■ **Required action**: Across these entries, work out how many lines carry the string "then", and give only that number.

Records drawn from a dataset:

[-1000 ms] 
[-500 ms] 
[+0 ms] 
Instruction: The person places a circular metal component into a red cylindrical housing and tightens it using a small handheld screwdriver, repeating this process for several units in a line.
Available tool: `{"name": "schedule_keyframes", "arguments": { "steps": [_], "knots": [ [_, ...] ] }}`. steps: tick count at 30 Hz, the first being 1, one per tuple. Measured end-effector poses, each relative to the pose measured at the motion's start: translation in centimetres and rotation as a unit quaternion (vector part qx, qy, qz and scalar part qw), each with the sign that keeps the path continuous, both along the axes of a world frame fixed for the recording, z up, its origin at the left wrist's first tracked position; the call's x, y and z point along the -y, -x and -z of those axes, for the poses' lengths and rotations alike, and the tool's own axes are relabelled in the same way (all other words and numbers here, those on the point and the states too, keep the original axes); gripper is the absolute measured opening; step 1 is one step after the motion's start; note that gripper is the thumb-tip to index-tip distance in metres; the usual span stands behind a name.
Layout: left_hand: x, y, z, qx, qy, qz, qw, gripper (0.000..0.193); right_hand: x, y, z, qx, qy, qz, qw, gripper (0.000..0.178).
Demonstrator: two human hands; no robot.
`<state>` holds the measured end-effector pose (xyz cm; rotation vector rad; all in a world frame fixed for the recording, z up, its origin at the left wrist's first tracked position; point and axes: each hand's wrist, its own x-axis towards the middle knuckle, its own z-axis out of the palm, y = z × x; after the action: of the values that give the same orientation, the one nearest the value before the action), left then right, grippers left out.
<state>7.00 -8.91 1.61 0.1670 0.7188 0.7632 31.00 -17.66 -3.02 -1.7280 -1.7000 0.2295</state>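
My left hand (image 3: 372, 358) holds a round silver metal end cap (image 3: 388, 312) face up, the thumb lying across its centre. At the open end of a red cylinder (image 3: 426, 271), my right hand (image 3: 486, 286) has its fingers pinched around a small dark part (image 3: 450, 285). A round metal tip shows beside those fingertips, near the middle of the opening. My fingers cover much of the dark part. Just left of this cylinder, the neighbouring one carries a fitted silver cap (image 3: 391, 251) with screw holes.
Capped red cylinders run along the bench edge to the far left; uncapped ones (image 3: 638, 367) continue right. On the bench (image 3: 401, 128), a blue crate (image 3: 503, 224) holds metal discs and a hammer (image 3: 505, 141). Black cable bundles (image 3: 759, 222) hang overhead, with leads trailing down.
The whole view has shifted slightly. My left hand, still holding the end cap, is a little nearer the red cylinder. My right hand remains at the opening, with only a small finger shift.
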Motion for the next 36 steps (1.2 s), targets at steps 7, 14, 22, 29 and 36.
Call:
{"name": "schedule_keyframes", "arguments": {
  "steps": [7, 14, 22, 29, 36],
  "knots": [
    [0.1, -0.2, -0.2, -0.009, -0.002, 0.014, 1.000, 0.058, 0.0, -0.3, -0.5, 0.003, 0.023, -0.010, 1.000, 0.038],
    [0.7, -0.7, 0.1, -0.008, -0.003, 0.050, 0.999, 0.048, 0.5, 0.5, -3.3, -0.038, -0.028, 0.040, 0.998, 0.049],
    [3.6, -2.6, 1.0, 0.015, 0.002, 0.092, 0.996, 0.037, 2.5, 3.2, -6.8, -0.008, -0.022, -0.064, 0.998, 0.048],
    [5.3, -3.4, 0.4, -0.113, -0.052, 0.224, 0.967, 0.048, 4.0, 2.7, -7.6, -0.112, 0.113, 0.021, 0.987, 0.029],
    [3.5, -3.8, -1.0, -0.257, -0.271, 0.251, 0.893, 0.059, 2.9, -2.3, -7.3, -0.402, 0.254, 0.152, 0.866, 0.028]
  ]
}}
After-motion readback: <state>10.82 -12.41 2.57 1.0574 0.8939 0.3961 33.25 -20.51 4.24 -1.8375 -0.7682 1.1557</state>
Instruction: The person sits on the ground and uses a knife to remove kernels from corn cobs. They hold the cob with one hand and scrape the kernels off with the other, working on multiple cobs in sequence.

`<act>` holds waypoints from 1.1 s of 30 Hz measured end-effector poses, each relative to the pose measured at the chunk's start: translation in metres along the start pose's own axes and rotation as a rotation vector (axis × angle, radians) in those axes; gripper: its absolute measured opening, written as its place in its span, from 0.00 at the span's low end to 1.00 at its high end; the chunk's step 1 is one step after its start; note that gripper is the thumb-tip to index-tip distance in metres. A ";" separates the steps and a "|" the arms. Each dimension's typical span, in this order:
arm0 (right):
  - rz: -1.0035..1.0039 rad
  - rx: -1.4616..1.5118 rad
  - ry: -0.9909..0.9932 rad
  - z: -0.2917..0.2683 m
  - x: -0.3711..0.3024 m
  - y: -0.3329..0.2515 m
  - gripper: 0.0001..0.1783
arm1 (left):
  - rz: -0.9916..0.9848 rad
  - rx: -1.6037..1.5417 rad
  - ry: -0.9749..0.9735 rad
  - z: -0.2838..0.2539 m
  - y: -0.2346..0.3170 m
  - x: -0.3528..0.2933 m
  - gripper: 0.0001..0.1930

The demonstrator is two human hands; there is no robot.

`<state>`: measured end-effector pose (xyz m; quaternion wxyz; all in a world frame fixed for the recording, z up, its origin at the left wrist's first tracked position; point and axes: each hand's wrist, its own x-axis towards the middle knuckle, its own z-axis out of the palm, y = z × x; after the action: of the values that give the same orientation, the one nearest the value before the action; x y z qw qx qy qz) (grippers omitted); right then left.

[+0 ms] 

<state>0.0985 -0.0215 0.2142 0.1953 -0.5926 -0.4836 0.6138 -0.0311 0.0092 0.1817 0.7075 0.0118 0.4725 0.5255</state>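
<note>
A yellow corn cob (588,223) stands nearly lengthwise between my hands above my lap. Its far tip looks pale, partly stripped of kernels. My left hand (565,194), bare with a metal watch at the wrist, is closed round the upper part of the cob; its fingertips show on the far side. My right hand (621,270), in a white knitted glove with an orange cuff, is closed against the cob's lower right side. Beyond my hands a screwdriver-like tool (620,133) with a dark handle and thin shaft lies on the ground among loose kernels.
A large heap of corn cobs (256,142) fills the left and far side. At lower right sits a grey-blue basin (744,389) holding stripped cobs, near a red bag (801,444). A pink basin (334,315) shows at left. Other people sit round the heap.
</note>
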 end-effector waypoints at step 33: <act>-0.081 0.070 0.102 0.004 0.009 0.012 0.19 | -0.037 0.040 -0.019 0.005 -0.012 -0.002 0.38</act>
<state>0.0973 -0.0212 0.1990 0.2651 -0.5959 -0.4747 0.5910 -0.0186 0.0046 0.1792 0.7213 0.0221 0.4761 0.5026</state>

■ **Answer to this problem**: 2